Black Swan tells the story of a young woman who sacrifices everything to achieve one fleeting moment of absolute perfection, suggesting absolute perfection requires absolute sacrifice. Whiplash tells the story of a young man who endures intense physical and emotional abuse from a mentor, but manages to grow from the experience and in the end becomes the next Charlie Parker — Fletcher’s only Charlie Parker. Which raises the question, do the ends justify the means? Is it true that there are no two words in the English language more harmful than “good job”?

Even though I may not have a specific ambition to pursue a career in Hollywood, I’ve recently become fascinated with the craft of making a great movie.

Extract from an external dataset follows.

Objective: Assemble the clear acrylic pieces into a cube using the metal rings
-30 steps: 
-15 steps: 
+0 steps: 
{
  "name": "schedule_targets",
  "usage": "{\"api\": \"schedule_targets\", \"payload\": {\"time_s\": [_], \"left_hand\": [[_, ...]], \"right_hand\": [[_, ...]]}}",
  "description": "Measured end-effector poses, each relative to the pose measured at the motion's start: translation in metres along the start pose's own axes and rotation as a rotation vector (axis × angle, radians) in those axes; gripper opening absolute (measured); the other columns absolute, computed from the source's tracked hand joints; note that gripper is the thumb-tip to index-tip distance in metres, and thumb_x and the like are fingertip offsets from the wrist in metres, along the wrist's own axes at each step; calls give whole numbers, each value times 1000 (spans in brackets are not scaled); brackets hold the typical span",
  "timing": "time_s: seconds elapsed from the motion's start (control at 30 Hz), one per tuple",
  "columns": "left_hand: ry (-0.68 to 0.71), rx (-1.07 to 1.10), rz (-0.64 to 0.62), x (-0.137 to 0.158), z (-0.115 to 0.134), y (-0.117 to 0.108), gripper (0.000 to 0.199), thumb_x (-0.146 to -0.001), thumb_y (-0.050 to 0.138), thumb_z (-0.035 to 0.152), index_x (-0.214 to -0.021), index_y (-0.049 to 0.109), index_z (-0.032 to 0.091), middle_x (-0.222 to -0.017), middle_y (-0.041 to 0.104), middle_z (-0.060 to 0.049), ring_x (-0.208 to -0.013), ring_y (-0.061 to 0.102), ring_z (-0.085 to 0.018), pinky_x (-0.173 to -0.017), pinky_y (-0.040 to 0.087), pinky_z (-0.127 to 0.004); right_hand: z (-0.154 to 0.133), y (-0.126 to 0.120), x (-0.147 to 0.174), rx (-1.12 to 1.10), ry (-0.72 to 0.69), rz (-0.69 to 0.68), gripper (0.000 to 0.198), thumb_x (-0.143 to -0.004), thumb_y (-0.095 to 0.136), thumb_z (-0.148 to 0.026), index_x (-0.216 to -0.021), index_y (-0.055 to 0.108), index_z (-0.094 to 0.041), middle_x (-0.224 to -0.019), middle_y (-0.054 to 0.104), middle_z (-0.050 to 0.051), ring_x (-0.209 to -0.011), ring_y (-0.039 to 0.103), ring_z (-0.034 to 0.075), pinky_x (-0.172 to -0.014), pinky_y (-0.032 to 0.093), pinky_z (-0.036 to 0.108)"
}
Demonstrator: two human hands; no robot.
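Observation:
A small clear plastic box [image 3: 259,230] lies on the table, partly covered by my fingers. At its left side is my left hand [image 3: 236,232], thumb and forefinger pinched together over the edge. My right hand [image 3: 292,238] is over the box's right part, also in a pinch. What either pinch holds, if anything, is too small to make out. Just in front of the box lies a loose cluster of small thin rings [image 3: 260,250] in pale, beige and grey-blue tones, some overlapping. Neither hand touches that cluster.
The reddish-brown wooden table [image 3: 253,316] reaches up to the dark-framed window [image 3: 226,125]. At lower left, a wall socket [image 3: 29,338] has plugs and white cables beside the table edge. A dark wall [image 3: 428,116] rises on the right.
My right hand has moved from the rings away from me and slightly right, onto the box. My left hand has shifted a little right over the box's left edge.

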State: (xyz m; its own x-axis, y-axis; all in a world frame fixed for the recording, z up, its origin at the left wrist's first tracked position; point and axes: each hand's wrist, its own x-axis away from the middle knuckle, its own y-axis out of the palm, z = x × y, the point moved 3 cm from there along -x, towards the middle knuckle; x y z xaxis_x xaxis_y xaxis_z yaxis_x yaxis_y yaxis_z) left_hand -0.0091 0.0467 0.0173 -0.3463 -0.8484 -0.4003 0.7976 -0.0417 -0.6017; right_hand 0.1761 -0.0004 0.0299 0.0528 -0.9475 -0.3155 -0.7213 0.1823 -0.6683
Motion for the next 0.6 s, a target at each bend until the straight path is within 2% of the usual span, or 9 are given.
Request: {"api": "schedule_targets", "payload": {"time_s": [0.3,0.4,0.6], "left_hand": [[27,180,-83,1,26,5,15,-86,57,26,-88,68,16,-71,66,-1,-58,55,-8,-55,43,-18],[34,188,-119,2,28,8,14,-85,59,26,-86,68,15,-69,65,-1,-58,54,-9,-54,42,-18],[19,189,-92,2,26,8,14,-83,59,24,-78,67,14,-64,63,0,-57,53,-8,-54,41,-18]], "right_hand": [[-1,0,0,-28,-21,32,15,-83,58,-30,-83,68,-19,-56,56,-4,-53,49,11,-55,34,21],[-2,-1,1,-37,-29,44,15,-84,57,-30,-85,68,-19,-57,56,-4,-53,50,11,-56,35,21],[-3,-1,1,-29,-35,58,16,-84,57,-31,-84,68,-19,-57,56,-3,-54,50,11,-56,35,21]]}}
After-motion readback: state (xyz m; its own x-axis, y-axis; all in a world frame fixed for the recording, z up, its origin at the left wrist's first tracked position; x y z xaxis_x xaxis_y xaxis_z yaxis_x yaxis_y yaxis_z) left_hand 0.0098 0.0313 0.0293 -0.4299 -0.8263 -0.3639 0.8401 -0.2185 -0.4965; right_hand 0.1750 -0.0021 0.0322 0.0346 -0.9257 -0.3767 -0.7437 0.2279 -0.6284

It’s so illuminating when you dig beneath the surface of a film to uncover some of the more subtle decisions made along the way. Why did they choose this camera angle or that set design? One YouTube channel that does a great job with this is Lessons from the Screenplay, hosted by Michael Tucker.

One of his more recent videos examines the similarities and differences between two films that depict “the anatomy of the obsessed artist.” Maybe this subject is top of mind for a lot of people given the success of La La Land. Are you willing to give up the purity of your craft for a paycheck? How far are you willing to push yourself to achieve perfection, as fleeting as it might be?

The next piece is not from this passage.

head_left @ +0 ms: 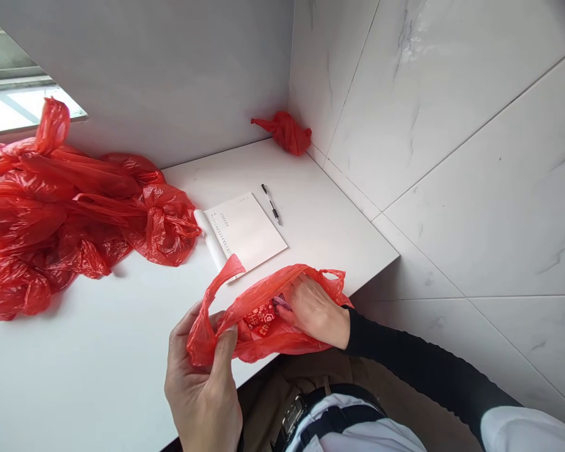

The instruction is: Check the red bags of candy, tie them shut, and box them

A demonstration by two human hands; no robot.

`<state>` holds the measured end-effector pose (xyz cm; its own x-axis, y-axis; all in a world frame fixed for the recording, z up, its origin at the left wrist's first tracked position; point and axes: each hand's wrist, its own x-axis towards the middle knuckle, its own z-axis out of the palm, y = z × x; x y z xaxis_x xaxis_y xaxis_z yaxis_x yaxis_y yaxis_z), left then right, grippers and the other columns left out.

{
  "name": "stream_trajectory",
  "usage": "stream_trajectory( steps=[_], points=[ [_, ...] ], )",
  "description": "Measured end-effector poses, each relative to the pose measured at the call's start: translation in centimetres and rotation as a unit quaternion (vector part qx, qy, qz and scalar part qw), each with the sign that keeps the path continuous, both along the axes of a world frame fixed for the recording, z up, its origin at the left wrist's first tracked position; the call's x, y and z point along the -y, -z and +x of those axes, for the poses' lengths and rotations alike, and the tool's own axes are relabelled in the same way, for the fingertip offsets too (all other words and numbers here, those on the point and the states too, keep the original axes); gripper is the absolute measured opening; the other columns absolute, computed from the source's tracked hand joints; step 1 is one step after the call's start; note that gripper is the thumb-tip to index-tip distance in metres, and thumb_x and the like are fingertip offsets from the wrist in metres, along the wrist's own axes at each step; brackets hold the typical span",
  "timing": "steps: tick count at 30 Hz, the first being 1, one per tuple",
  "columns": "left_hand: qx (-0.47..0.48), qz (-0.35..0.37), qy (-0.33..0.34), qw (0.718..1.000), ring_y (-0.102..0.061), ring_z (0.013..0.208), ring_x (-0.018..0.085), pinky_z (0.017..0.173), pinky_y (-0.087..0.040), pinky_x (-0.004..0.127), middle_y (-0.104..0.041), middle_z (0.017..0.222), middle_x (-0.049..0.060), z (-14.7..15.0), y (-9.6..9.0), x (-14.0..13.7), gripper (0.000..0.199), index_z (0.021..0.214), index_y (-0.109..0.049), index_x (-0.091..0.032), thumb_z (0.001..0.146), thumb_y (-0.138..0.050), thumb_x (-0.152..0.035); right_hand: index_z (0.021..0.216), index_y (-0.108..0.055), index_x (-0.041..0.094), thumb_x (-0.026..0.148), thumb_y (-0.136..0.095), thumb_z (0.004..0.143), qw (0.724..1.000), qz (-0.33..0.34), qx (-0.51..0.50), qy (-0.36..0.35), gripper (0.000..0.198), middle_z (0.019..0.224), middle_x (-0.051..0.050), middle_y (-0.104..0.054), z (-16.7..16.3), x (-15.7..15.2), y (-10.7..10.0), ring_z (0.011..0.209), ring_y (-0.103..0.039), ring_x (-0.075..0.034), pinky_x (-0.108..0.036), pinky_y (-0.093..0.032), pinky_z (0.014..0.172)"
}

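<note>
A red plastic bag [258, 301] is spread at the near edge of the white table. My left hand [207, 383] pinches the left side of its mouth between thumb and fingers, and one handle loop rises above that grip. Through the opening reaches my right hand [313, 311], its fingertips hidden by the bag and its contents. Red printed packets [261, 318] with pale markings lie inside, left of my right hand. A small pinkish piece with dark print [281, 302] shows by the fingers; whether it is gripped cannot be made out.
Several knotted red bags [75, 207] are heaped on the left of the table [98, 376]. An open notepad [247, 232] lies beyond the bag, with a pen [271, 205] beside it. Another small red bag [289, 133] sits in the far corner against the tiled wall [433, 188].
</note>
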<state>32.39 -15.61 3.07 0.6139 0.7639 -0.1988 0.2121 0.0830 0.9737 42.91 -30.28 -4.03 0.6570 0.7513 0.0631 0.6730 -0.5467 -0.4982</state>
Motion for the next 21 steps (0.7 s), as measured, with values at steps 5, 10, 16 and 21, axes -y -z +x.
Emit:
stream_trajectory(
  steps=[5,10,16,21],
  points=[
    [-0.001,-0.002,0.004,1.000,-0.064,0.101,0.020,0.090,-0.052,0.032,-0.070,0.113,0.005,0.1,0.3,-0.1,0.048,0.127,-0.063,-0.028,0.082,-0.077,-0.038,0.123,-0.054,0.015,0.028,-0.056,0.096,1.000,-0.014,0.005,-0.010,0.029,0.118,-0.012,-0.062,-0.1,0.2,-0.1,0.114,-0.056,-0.028,-0.043,-0.043,0.105],
    [0.004,0.002,0.010,1.000,-0.064,0.104,0.020,0.091,-0.051,0.030,-0.069,0.117,0.004,0.3,0.5,-0.2,0.048,0.128,-0.062,-0.029,0.084,-0.075,-0.037,0.110,-0.059,0.017,0.019,-0.048,0.097,1.000,-0.020,0.014,-0.014,0.017,0.110,-0.008,-0.065,-0.1,-0.1,-0.3,0.107,-0.059,-0.025,-0.038,-0.044,0.103],
    [-0.013,0.006,0.114,0.993,-0.067,0.103,0.023,0.084,-0.055,0.028,-0.073,0.108,0.003,-0.1,0.5,-0.8,0.036,0.119,-0.071,-0.026,0.086,-0.072,-0.041,0.102,-0.062,0.017,0.020,-0.050,0.100,0.999,0.005,-0.035,-0.014,0.012,0.100,-0.006,-0.066,0.0,0.6,-4.1,0.095,-0.060,-0.020,-0.035,-0.049,0.092],
    [-0.039,0.064,0.166,0.983,-0.070,0.096,0.027,0.083,-0.059,0.033,-0.075,0.101,0.006,-0.7,1.0,-2.0,0.033,0.101,-0.078,-0.022,0.082,-0.073,-0.049,0.137,-0.053,0.024,0.032,-0.055,0.100,0.998,0.002,0.017,0.056,0.038,0.133,-0.010,-0.059,0.2,5.6,-7.4,0.126,-0.052,-0.025,-0.045,-0.045,0.107]
  ],
)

I haven’t gotten around to watching Whiplash yet, but I really liked Black Swan. On some level, I can identify with the mindset of the tortured artist, always striving for better while simultaneously struggling with more immediate demands. Life has this nasty habit of getting in the way. Maybe there’s a reason why some of history’s greatest artists suffered from some affliction or another.

Maybe it is only through brutal criticism, ceaseless rejection and what might feel like a never-ending string of failures that the artist can emerge in his or her greatest form, if only for a single moment in the limelight. But this only raises another question: is the perfection of the artist’s performance contingent on audience response? Does it have to be seen, acknowledged and validated in order for it to be perfect?

If there is one other lesson we can learn from films like these, ironically enough, it’s that done is still better than perfect. When you put yourself out there, whether it’s on the stage or on the Internet, you leave yourself vulnerable to criticism. Worse yet, you leave yourself vulnerable to apathy and indifference. But if you want to get better, you have to keep putting yourself out there. You take the abuse and you grow from the experience.

I’m currently working my way through the archives of Lessons from the Screenplay. Unlike Every Frame a Painting and Nerdwriter, two other YouTube channels I really enjoy, Michael Tucker focuses exclusively on the actual writing (and how it is eventually represented on the screen). That’s even more up my alley. I may or may not be an artist, but I am certainly obsessed.